The episode starts with Michelle Visage interviewing guests at the "pink carpet" event. On the main stage, the season's contestants perform an opening number and walk the runway individually. RuPaul appears and leads the group in a performance of "Can I Get an Amen?", then welcomes the audience. RuPaul interviews the contestants in groups, starting with Penny Tration, Serena ChaCha, and Monica Beverly Hillz. Monica Beverly Hillz talks about being both a drag performer and a trans woman. The next group includes Vivienne Pinay, Honey Mahogany, and Lineysha Sparx.

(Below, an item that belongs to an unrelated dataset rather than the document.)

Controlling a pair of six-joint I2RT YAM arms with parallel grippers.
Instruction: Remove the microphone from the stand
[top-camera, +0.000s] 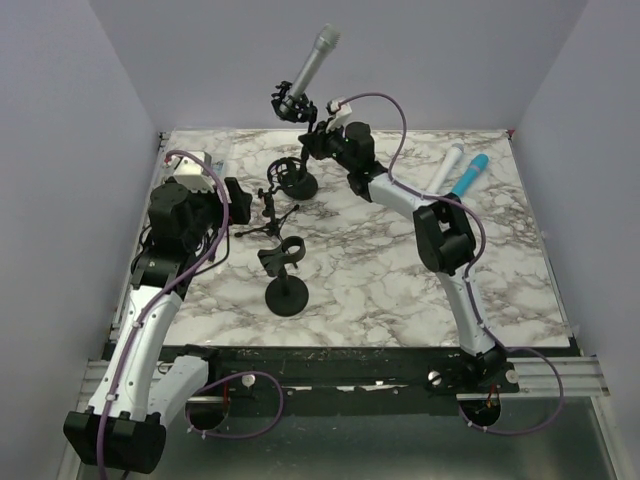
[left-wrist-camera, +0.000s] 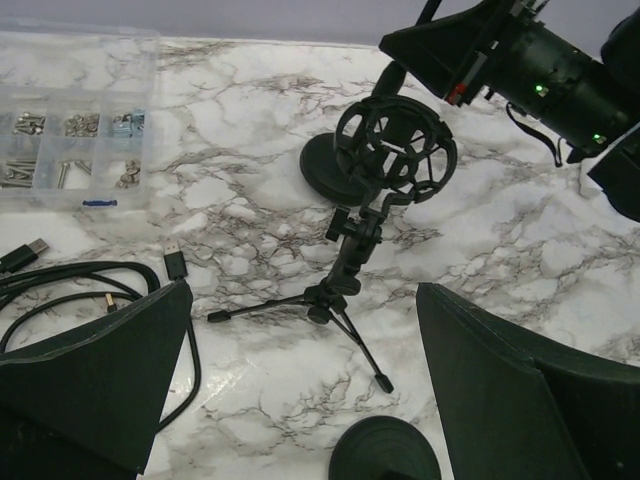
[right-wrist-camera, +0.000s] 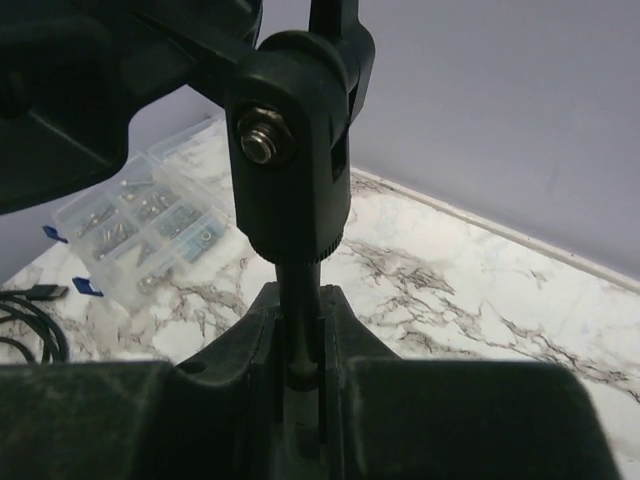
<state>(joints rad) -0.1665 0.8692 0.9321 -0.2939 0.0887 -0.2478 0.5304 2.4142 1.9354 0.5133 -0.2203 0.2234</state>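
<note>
The grey microphone (top-camera: 318, 58) points up and to the right at the back, clamped in a black shock mount (top-camera: 293, 105) on top of the stand (top-camera: 300, 186) with a round base. My right gripper (top-camera: 322, 136) is shut on that stand's thin pole (right-wrist-camera: 300, 300), just below the swivel joint (right-wrist-camera: 292, 150). The microphone itself is out of the right wrist view. At the table's left, my left gripper (top-camera: 236, 205) is open with nothing between its fingers (left-wrist-camera: 100, 370). It faces a tripod stand (left-wrist-camera: 345, 290).
The tripod carries an empty shock mount (left-wrist-camera: 395, 145). A second round-base stand (top-camera: 286, 296) with an empty clip stands near the middle. White (top-camera: 447, 165) and blue (top-camera: 472, 172) microphones lie at the back right. A clear box of screws (left-wrist-camera: 70, 130) and black cables (left-wrist-camera: 90, 290) lie at the left.
</note>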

A video montage gives an overview of divas in LGBTQ history. RuPaul then interviews Jade Jolie and Ivy Winters. RuPaul reveals why she says Ivy Winters's name in a specific way. RuPaul invites La Toya Jackson to the stage to demonstrate how Jackson introduces Edgar Winter in A Sizzling Spectacular! (1989). RuPaul then interviews Coco Montrese and Alyssa Edwards. Paula Abdul leaves a message video for the two contestants.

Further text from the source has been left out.